The gap between the IEA and OPEC forecasts means they are sending different signals to traders and investors about how strong oil demand will be in 2024 year and in the long term, as well as the speed of transition to cleaner fuel, notes Reuters.

“The IEA has a very clear understanding that the energy transition will move at a much faster pace,” said former IEA head of oil markets Neil Atkinson. “Both agencies have driven themselves into a dead end, which is why they have such a huge gap in demand forecasts,” he notes.

Reuters analyzed how IEA and OPEC oil demand forecasts changed from the crisis of 2008 to the beginning of 2024. In July 2008, oil futures hit record levels of nearly $150 a barrel, compared with about $80 now. Having studied monthly reports of organizations for 16 years, Reuters came to the conclusion that the gap in this February in terms of barrels was the maximum for this period.

OPEC and IEA also differ on medium-term forecasts. The IEA expects oil demand to peak by 2030, driven by a shift to cleaner fuels.

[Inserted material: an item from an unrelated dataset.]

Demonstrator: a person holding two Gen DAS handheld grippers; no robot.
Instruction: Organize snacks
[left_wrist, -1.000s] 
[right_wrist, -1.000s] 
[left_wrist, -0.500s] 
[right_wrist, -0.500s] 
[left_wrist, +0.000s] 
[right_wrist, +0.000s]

OPEC disagrees – the cartel's 2045 forecast says demand will not peak until this time, this will be driven by increased production outside industrialized countries and the “reversal of some initial net-zero policies.”

Commenting on the gap in its 2024 forecasts, the IEA said slowing demand this year marks a return to trends observed before the pandemic, and this slowdown is already visible in oil supplies.

OPEC said its forecast for demand growth in 2023 of 2.5 million barrels per day was only slightly lower than the initial one announced in July 2022.